● **Task objective**
Please copy exactly the lines that run from the start of the entries to the line containing "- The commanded", inclusive.

── Study material ──

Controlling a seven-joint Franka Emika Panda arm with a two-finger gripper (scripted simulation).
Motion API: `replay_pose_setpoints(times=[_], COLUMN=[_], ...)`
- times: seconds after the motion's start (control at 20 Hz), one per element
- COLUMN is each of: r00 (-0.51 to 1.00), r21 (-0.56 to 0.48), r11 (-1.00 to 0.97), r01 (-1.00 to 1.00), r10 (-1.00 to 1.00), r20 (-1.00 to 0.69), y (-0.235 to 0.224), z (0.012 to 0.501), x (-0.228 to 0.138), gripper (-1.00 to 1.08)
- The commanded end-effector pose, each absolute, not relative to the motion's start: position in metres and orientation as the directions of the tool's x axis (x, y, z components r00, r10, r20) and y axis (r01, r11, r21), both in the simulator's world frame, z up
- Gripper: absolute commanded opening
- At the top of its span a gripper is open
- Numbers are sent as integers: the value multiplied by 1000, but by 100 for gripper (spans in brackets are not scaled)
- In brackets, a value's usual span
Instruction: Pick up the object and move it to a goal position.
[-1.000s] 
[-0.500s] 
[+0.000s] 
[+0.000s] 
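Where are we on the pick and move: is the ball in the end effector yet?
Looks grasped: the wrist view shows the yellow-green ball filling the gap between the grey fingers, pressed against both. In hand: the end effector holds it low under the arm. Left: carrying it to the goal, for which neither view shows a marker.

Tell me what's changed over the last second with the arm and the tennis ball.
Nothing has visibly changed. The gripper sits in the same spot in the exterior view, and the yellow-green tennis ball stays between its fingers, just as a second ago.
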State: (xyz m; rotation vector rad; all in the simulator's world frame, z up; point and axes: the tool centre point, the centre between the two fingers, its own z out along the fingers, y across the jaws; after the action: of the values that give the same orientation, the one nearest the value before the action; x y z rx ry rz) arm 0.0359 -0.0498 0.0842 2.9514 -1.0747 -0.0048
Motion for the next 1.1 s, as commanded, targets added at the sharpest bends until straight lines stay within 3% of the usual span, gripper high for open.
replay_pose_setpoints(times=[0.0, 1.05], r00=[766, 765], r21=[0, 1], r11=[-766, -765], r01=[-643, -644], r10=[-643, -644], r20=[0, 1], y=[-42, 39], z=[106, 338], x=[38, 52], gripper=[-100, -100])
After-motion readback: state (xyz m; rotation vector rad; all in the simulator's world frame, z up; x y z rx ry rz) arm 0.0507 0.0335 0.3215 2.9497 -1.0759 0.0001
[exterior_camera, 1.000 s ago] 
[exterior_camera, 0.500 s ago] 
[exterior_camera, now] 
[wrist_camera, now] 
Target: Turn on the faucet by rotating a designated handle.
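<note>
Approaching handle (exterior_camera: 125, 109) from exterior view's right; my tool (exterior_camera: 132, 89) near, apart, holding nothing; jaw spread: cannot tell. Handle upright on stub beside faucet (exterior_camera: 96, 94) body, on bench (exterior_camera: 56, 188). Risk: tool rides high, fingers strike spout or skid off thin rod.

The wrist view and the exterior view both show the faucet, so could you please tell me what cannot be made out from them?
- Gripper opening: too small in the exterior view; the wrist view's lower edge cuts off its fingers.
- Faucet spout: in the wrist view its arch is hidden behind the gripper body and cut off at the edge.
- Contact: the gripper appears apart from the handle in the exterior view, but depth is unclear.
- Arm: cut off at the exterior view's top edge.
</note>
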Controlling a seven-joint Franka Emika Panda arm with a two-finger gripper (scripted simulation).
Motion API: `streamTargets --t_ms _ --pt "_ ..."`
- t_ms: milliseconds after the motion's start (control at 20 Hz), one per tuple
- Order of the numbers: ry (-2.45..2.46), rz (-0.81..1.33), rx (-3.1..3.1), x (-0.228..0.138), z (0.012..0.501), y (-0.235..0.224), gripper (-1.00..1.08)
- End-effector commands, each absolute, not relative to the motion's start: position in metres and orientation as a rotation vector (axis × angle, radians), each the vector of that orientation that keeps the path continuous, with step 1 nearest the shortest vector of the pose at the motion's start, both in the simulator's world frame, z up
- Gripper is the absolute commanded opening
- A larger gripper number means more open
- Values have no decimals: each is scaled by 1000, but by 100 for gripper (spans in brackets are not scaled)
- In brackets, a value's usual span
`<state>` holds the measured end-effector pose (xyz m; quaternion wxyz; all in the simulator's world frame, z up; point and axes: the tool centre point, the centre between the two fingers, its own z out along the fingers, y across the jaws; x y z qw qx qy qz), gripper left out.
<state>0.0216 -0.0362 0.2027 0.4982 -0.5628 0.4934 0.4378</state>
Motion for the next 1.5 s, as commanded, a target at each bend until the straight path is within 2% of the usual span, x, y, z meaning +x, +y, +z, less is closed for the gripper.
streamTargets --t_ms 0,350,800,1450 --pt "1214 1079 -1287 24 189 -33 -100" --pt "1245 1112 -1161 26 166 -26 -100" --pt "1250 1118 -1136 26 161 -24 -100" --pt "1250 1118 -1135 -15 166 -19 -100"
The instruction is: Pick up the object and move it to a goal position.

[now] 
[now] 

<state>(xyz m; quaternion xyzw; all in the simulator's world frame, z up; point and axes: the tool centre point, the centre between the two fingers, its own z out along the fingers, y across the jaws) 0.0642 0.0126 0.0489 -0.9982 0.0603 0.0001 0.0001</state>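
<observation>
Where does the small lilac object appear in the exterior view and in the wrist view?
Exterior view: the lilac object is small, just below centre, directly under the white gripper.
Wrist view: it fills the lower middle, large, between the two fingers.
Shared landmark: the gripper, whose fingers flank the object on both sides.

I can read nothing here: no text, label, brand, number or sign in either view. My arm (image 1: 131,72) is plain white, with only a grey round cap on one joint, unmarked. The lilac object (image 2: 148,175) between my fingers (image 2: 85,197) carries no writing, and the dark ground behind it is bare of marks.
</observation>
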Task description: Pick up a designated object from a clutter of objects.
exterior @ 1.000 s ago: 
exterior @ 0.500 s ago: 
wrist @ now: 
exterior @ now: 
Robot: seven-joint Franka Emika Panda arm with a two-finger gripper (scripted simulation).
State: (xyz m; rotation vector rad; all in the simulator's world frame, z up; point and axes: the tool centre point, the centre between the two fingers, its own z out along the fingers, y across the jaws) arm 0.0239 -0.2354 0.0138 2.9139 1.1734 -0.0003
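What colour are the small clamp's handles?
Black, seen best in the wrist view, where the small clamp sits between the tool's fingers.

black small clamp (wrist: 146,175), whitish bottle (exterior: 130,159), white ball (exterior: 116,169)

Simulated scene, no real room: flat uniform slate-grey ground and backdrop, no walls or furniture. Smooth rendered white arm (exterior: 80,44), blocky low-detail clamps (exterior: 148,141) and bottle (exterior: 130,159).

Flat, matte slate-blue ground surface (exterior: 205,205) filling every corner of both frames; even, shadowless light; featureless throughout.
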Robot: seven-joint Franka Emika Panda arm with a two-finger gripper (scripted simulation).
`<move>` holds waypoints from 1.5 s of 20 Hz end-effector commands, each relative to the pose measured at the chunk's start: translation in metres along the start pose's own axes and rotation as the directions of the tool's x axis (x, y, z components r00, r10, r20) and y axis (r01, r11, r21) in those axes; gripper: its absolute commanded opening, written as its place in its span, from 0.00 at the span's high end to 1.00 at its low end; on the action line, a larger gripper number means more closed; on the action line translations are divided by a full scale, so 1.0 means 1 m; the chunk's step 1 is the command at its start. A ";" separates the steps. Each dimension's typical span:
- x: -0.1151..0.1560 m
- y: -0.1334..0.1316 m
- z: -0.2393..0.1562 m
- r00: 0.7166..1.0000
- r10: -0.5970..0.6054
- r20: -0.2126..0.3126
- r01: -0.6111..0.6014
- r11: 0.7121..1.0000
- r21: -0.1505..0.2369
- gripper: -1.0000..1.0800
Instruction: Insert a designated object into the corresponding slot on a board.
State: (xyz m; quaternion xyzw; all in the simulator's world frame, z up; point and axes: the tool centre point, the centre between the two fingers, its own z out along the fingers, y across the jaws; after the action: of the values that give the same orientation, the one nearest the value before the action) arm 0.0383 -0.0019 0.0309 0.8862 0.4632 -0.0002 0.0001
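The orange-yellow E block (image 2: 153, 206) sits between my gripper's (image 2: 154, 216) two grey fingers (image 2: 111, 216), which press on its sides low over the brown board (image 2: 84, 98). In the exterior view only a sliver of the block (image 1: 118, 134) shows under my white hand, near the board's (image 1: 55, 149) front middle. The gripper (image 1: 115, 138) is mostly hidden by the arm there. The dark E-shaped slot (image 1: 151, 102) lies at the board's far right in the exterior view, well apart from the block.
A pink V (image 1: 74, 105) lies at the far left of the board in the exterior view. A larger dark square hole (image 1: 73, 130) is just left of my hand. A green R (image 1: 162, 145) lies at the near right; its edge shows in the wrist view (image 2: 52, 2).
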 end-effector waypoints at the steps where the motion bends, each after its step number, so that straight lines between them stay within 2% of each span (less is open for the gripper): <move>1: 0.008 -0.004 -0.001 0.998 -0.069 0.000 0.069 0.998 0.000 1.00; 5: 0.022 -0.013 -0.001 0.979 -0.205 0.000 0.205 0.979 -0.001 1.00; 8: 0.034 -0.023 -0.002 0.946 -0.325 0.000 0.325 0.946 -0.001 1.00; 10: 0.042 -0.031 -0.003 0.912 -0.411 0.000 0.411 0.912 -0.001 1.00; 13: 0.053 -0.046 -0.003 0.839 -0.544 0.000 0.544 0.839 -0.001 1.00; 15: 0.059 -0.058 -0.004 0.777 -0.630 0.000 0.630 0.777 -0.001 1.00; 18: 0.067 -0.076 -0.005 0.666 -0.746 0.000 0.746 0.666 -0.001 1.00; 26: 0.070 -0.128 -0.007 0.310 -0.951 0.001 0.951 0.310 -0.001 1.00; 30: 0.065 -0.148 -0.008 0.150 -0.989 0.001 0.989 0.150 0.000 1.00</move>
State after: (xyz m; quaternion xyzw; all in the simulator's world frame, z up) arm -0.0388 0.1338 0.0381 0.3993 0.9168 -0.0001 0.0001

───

● **Task solution**
Controlling a seven-joint Franka Emika Panda arm with a two-finger gripper (scripted simulation).
Motion API: `replay_pose_setpoints(times=[_], COLUMN=[_], ...)`
- times: seconds after the motion's start (control at 20 Hz), one per element
- COLUMN is each of: r00 (-0.51 to 1.00), r21 (-0.56 to 0.48), r11 (-1.00 to 0.97), r01 (-1.00 to 1.00), r10 (-1.00 to 1.00), r20 (-1.00 to 0.69), y (-0.235 to 0.224), z (0.012 to 0.501), x (-0.228 to 0.138), gripper (-1.00 to 1.08)
- The commanded end-effector pose, each absolute, not relative to the motion's start: position in metres and orientation as the directions of the tool's x axis (x, y, z components r00, r10, r20) and y axis (r01, r11, r21), both in the simulator's world frame, z up

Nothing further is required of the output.